■ Task
The lines from the first line of the entries through the line containing "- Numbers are" are to be repeated exactly, with both of those lines included.

■ Input for this task
=== Begin Enclosure ===

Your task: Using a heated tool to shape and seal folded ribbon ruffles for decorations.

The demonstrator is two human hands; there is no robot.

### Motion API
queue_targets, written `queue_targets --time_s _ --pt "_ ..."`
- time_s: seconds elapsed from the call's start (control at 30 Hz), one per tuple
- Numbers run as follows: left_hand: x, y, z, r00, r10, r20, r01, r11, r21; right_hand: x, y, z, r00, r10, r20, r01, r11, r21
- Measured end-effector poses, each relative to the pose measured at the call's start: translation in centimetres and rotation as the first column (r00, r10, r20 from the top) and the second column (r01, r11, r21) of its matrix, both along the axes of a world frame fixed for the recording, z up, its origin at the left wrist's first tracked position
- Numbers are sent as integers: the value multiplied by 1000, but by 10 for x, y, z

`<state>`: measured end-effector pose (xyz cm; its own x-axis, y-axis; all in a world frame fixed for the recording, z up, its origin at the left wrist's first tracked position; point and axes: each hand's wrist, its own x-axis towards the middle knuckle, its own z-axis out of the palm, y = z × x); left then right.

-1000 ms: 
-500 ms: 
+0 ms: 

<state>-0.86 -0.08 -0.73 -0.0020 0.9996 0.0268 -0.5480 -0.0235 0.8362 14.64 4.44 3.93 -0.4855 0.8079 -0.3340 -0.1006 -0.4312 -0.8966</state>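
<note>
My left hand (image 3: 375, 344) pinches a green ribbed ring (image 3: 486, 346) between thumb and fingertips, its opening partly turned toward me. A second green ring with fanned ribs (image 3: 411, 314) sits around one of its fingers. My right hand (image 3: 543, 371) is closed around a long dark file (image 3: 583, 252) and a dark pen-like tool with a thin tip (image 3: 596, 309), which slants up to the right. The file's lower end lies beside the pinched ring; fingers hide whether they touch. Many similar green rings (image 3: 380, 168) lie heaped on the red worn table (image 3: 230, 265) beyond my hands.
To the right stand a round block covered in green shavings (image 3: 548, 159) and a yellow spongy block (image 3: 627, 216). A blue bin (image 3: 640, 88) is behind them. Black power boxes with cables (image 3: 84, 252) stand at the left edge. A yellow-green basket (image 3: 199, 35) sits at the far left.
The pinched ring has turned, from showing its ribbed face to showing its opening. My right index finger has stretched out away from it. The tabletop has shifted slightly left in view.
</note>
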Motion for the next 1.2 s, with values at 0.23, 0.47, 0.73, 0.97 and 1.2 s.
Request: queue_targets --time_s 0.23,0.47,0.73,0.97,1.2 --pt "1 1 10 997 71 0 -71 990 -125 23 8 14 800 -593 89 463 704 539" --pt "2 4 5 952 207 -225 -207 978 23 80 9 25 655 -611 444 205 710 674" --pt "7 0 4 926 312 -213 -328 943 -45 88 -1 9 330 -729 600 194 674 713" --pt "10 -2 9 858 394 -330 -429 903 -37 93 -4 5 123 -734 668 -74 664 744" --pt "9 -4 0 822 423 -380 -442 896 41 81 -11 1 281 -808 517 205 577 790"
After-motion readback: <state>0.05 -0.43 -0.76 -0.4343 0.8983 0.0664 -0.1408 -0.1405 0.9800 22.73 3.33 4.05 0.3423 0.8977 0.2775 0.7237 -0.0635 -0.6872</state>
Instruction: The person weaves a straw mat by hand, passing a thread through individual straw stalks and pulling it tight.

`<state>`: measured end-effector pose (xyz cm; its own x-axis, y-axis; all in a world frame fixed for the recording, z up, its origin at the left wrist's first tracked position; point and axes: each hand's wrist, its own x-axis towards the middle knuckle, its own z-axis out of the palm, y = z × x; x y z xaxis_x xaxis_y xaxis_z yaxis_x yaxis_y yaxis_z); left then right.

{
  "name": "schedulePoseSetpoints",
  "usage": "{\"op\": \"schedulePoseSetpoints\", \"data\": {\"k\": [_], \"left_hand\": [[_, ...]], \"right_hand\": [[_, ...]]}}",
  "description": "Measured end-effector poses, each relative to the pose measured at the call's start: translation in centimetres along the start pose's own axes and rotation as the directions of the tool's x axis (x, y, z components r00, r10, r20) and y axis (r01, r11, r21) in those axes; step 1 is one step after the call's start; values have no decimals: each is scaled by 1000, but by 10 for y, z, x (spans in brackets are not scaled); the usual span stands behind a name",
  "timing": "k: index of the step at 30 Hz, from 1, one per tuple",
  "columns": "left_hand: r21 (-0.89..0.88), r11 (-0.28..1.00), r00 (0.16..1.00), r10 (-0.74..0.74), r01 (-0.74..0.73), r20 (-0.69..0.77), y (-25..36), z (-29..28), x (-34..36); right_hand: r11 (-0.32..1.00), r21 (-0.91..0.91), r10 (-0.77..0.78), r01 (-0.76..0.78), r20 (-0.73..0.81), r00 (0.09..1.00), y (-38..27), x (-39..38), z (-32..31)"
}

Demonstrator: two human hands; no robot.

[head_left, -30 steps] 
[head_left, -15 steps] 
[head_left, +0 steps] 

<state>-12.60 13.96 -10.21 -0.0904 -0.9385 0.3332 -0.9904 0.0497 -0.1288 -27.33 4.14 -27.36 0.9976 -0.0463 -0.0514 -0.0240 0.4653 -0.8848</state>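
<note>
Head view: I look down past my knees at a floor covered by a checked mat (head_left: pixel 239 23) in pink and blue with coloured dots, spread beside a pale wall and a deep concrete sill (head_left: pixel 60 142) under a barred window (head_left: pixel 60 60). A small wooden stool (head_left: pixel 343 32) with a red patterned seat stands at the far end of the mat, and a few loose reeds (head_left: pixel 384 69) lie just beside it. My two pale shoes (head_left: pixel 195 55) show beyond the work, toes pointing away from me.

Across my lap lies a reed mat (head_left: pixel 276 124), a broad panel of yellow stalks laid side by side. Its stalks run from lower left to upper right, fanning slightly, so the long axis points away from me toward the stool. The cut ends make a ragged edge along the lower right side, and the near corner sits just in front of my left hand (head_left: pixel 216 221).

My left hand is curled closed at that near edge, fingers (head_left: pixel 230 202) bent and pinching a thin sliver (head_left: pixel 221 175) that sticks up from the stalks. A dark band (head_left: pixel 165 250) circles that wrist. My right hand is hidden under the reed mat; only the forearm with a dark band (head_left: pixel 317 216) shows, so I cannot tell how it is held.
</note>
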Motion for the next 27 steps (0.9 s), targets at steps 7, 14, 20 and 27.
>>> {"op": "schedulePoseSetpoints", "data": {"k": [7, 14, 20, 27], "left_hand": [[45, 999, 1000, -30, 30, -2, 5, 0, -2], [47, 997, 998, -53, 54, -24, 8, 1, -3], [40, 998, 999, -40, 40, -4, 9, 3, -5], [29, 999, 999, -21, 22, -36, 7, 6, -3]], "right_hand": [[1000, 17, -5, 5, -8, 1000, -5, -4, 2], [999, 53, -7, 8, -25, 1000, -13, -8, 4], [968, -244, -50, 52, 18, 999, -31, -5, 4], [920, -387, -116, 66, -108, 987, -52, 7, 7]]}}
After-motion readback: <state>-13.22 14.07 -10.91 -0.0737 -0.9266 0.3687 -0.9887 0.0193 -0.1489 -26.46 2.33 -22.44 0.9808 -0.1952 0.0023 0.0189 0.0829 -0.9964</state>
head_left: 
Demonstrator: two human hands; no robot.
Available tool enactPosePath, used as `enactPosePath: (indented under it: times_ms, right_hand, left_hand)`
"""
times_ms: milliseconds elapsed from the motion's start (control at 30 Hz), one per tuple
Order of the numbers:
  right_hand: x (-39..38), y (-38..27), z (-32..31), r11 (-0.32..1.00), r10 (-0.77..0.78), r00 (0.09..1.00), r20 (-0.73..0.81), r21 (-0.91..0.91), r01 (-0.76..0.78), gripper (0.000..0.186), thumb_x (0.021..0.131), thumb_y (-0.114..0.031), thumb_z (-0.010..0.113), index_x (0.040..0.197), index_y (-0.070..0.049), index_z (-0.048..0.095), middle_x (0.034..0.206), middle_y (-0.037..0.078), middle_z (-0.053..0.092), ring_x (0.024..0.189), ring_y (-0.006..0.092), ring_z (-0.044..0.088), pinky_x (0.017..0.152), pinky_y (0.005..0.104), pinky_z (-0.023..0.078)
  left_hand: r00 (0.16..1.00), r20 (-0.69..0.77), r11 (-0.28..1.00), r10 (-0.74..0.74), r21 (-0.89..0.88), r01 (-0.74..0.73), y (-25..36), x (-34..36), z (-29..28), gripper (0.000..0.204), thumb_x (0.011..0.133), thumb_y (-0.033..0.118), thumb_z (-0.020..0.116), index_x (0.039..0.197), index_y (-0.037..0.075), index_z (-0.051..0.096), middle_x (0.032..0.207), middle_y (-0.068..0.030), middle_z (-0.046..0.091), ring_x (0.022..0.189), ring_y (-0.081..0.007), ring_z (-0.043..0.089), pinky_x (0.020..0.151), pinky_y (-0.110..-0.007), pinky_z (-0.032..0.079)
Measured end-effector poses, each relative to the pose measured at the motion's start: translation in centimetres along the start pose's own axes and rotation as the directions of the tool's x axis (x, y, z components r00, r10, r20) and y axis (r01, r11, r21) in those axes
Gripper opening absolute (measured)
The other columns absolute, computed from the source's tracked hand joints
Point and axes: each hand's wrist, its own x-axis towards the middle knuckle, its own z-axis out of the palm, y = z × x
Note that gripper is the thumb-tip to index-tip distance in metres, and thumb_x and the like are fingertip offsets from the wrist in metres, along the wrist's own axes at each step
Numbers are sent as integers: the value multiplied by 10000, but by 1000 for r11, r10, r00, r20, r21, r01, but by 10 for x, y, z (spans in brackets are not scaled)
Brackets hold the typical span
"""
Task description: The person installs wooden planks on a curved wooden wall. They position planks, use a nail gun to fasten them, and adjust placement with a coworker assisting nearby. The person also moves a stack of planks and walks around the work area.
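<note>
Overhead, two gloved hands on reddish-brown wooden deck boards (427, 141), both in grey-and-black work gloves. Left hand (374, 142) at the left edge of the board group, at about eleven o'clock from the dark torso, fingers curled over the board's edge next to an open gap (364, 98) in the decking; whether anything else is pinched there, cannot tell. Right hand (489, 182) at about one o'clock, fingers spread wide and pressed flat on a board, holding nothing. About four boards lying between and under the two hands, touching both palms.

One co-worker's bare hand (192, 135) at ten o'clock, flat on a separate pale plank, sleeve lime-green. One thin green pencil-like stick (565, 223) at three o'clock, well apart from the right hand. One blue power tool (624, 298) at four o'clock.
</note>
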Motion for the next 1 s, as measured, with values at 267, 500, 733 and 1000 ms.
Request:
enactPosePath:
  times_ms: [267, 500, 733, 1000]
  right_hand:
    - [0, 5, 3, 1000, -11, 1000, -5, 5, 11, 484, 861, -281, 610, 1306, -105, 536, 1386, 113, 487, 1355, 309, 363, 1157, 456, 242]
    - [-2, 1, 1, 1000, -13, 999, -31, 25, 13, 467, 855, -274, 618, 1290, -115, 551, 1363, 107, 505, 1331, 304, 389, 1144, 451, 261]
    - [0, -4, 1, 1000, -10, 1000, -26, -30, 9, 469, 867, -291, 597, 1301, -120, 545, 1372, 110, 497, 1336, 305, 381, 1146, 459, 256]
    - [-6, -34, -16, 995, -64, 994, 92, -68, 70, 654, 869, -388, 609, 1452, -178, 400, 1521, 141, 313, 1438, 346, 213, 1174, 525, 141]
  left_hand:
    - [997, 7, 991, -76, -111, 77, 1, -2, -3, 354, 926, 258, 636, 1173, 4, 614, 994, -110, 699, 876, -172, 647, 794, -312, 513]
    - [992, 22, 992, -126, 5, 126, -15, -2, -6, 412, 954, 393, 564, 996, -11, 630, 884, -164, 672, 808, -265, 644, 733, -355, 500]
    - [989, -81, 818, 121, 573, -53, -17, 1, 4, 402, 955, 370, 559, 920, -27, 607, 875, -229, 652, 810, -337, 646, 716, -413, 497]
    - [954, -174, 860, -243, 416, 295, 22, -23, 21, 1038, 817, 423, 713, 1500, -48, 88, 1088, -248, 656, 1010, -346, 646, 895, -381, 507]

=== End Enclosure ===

■ Response
Your task: Using a heated tool to shape and seal folded ribbon ruffles for decorations.

The demonstrator is two human hands; there is no robot.

### Motion API
queue_targets, written `queue_targets --time_s _ --pt "_ ..."`
- time_s: seconds elapsed from the call's start (control at 30 Hz), one per tuple
- Numbers run as follows: left_hand: x, y, z, r00, r10, r20, r01, r11, r21; right_hand: x, y, z, r00, r10, r20, r01, r11, r21
- Measured end-effector poses, each relative to the pose measured at the call's start: translation in centimetres and rotation as the first column (r00, r10, r20 from the top) and the second column (r01, r11, r21) of its matrix, both along the axes of a world frame fixed for the recording, z up, its origin at the left wrist's first tracked position
- Numbers are sent as integers: the value multiplied by 1000, but by 10 for x, y, z

A complete answer has now been given to the exercise.